Please restate, exactly as written, the lines running from the beginning of the material through the line that has "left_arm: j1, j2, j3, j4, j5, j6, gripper" in it.

##############################

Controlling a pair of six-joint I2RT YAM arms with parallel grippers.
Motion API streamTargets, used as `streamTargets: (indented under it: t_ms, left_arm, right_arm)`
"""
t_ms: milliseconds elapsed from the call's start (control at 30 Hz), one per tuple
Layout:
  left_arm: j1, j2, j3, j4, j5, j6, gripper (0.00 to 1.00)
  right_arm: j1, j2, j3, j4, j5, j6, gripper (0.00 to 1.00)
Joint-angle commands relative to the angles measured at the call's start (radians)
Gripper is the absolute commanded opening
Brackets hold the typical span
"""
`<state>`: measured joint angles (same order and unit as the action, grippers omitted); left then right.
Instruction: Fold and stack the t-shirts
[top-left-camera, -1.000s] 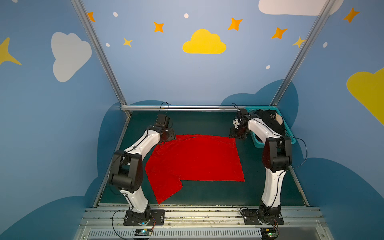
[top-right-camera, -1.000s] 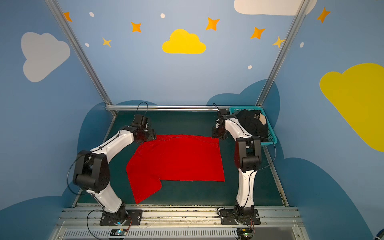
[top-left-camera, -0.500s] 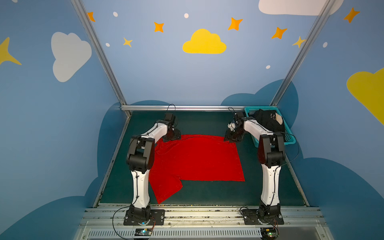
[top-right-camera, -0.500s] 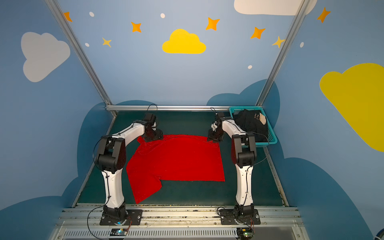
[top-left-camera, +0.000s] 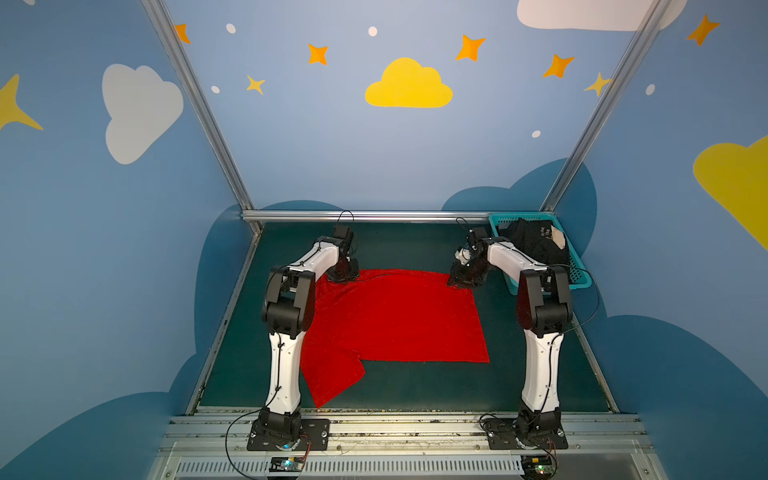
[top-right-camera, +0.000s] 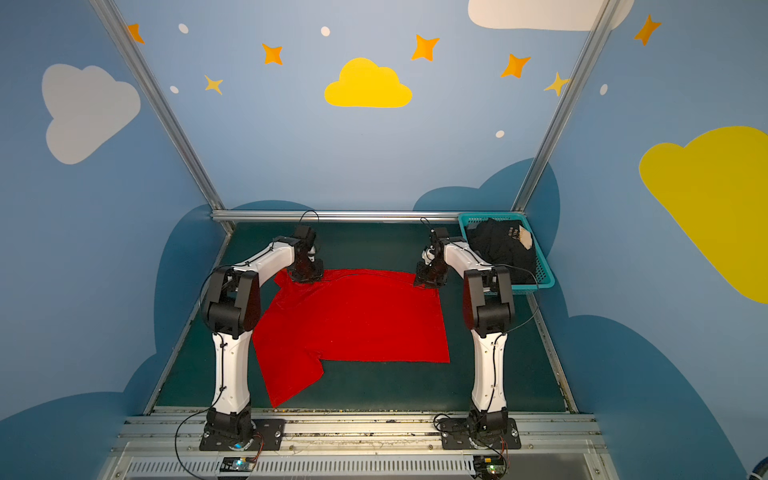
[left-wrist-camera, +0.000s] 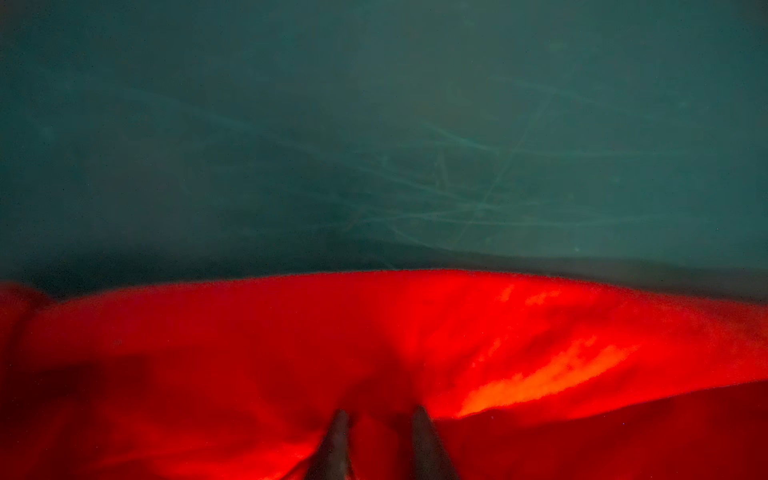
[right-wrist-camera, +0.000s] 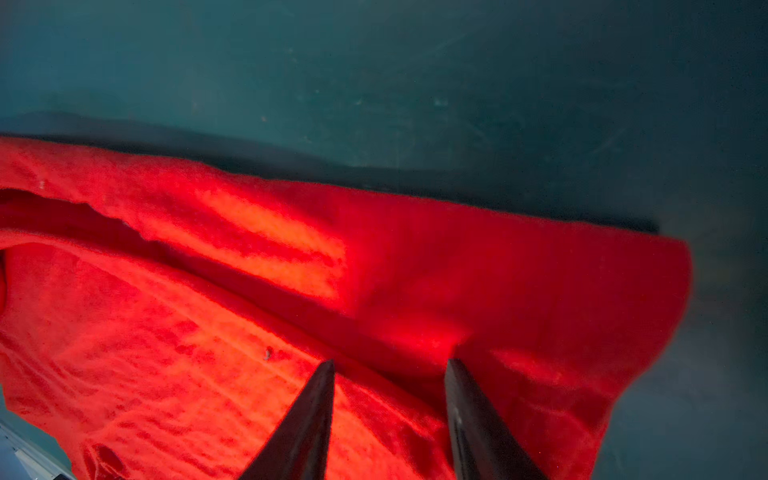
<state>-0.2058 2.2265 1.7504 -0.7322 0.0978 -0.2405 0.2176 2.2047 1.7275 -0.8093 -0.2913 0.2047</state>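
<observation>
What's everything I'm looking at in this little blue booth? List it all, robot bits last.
red t-shirt: one, bright red, spread on the table between the arms
black t-shirts: heap, number unclear, black with pale lettering and a beige patch, in the basket
basket: one, teal, back right corner of the table
table: one, dark green, booth floor
walls: three, blue with painted clouds and stars, around the table
left arm: one, white and black, front left
right arm: one, white and black, front right
left gripper: one, dark, pinching the red shirt's back left corner
right gripper: one, dark, jaws open on its back right corner
</observation>
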Motion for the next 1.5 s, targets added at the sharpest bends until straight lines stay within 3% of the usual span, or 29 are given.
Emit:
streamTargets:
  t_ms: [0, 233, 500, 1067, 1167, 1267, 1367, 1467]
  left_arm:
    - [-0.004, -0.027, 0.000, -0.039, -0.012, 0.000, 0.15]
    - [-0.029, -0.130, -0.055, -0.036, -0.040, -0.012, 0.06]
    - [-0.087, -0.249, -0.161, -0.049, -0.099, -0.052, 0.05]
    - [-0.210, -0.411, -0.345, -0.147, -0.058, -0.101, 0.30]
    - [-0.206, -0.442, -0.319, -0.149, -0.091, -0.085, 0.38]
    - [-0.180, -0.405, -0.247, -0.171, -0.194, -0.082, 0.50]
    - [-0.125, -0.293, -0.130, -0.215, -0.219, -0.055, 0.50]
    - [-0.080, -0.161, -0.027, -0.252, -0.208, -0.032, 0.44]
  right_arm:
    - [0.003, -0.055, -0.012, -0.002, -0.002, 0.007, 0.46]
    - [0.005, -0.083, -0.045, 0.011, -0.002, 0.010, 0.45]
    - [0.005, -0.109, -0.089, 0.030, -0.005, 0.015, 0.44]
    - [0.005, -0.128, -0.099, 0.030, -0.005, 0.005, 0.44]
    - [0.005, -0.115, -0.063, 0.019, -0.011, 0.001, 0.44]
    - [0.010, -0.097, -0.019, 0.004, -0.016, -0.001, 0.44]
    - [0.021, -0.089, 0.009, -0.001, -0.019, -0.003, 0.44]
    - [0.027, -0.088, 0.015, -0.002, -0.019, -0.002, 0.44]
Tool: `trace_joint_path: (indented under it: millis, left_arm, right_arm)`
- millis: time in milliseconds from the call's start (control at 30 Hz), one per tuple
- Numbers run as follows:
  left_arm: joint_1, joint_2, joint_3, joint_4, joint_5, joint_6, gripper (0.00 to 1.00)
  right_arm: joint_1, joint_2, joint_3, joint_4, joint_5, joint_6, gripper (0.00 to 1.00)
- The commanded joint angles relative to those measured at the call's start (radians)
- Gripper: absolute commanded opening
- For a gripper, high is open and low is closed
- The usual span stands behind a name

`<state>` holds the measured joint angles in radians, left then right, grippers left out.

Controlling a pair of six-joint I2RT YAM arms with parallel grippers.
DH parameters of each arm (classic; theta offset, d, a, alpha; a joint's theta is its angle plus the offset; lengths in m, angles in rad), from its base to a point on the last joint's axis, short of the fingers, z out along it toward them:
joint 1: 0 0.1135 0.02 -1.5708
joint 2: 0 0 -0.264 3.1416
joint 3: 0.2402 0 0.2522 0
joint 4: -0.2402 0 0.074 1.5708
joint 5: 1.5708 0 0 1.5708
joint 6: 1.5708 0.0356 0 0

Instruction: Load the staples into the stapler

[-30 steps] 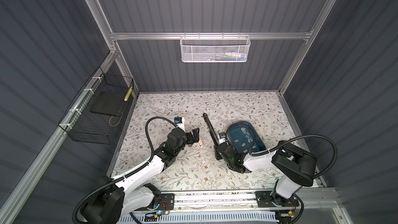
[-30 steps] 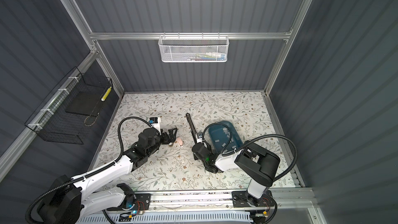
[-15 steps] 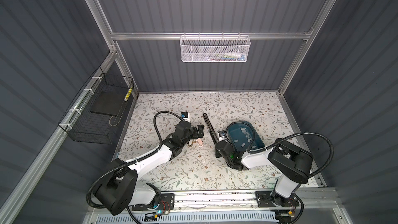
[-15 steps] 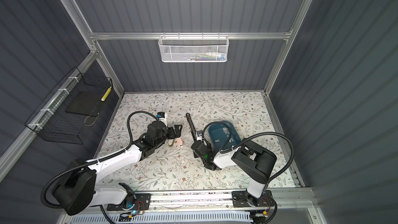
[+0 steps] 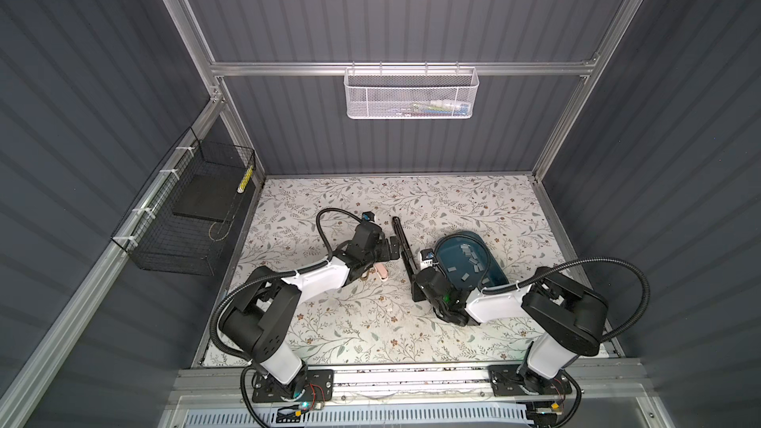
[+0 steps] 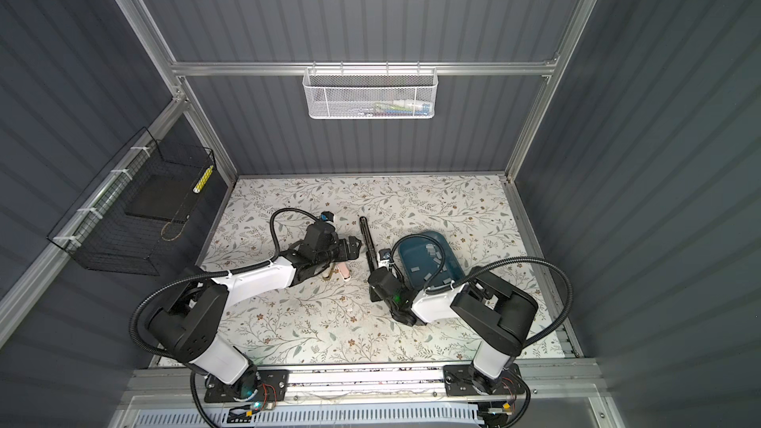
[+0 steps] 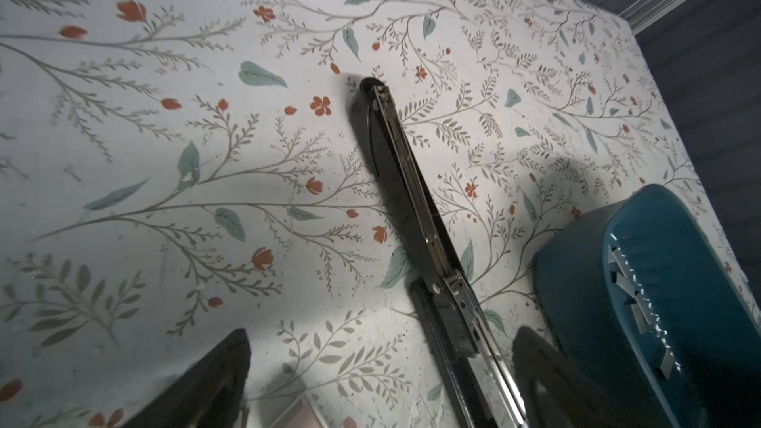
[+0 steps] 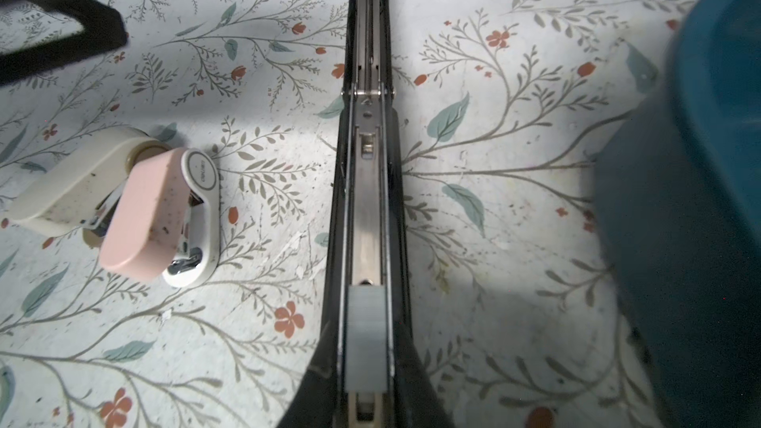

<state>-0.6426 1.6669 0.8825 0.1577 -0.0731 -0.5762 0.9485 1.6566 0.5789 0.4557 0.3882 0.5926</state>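
Beneath the right wrist camera, we see the black stapler (image 8: pixel 366 183) lying opened flat, with a grey staple strip (image 8: pixel 366 337) over its magazine channel between the dark fingers of the right gripper (image 8: pixel 366 384). They stand close on either side, but we cannot tell whether they pinch strip or rail. We judge that seating the strip is the step in hand; next it must slide fully down the channel before the lid folds shut. From the left wrist, the left gripper (image 7: pixel 383 339) is spread wide, the stapler showing between its fingers and the blue tray (image 7: pixel 576 302) of spare staples (image 7: pixel 642 314) alongside. In both top views, a floral mat (image 5: pixel 370 323) floors a grey ribbed booth hung with a white mesh basket (image 5: pixel 412 92) and a black wire basket (image 5: pixel 185 216).
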Motion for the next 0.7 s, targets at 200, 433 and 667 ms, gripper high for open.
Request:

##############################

### EXERCISE ANSWER
Controlling a pair of six-joint I2RT YAM arms with parallel grippers.
Motion API streamTargets, used as `streamTargets: (indented under it: t_ms, left_arm, right_arm)`
"""
t_ms: milliseconds elapsed from the call's start (control at 30 Hz), one per tuple
Layout:
  left_arm: j1, j2, j3, j4, j5, j6, gripper (0.00 to 1.00)

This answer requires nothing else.